Current Events

Kindergarten Readiness – Connections

In my last blog post, I talked about how events in Japan remind us that we share the world. Over the weekend, several times I thought to myself that it really is a small world. The owner of our favorite restaurant has 2 sons. The younger one left Friday morning for a 2 week student exchange to Japan. The area where my parents live in Canada had been an evacuation center for Japanese families during the war and many of them stayed and settled there. Some of their neighbors have friends and relatives in Japan. There were other examples of connections, too. As I tried to put my thoughts in order for the blog, I realized that connections is another key,  just like preparation and science.

Learning is all about making connections. For little ones, we can sometimes practically see their brains figuring things out. “If I stretch I can reach that kitty’s tail, ” or “My truck stops in the sand but not in the grass.”  Even as adults, we learn new material when the dots all connect. To promote kindergarten readiness today help your child make connections. For example, when reading a book you may find something that happens in the story that’s like something happening in your home or care center. Needing a coat or hat is connected to the weather. The hand bone’s connected to the arm bone. The toaster doesn’t work unless the plug is connected to the electricity. Making connections is a key strategy for learning and for life. What connections will you and your little one make today?

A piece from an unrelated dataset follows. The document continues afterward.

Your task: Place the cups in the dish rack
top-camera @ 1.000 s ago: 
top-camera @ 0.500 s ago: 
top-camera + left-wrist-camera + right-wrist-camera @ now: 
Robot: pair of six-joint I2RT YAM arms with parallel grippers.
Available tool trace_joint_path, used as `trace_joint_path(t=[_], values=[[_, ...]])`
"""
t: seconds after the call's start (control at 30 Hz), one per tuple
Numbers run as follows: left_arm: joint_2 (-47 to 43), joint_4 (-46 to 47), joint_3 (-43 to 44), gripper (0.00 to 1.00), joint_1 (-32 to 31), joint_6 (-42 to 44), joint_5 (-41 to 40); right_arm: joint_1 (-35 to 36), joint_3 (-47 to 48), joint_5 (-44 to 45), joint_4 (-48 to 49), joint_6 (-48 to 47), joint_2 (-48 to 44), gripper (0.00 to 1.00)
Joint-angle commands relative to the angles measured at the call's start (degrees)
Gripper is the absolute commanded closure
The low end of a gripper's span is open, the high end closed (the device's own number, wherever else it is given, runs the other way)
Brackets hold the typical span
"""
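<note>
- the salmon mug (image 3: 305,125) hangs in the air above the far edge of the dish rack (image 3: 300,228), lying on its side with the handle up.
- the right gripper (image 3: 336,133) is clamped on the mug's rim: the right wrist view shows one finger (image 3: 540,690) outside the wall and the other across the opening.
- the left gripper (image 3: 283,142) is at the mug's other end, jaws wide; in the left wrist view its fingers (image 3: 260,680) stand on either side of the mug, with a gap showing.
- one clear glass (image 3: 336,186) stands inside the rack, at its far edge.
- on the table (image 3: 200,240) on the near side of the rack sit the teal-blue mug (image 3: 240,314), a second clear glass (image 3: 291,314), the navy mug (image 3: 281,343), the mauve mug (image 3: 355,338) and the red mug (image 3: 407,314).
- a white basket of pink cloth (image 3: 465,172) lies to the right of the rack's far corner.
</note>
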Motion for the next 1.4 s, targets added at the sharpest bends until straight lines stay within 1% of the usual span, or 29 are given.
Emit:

Kindergarten Readiness – Japan’s Earthquake and Tsunami

Yesterday morning’s news about the disaster in Japan reminds us all that we share the world. Our neighbors can be across the ocean as well as across the street. The situation is very grim for Japan and our thoughts and help go out to everyone there.

All of us have a response to these situations, even children. Frightening news can affect them in many different ways. While younger kids will not understand news broadcasts they are sensitive to the emotions of everyone around them. Older ones may act out or some will retreat inwards needing reassurance and understanding from us.

Much of the media coverage has talked about two important issues,  preparation and science. Being prepared has helped to deal with the disaster. Here, our kids at school practice what to do in the event of a fire or earthquake. At home, it’s also important to practice. Science and technology have a key role, too:  new ways of construction to make buildings safer, controlled testing of the force of water, the physics of waves, special forms of seaside restraining walls and more.

Sometimes on the blog I’ve talked about the learning and importance of science as part of kindergarten readiness and fun ways to plan and create . Helping our kids learn to plan and organize and to explore and discover isn’t just preparing them for school, it’s preparing them for the future.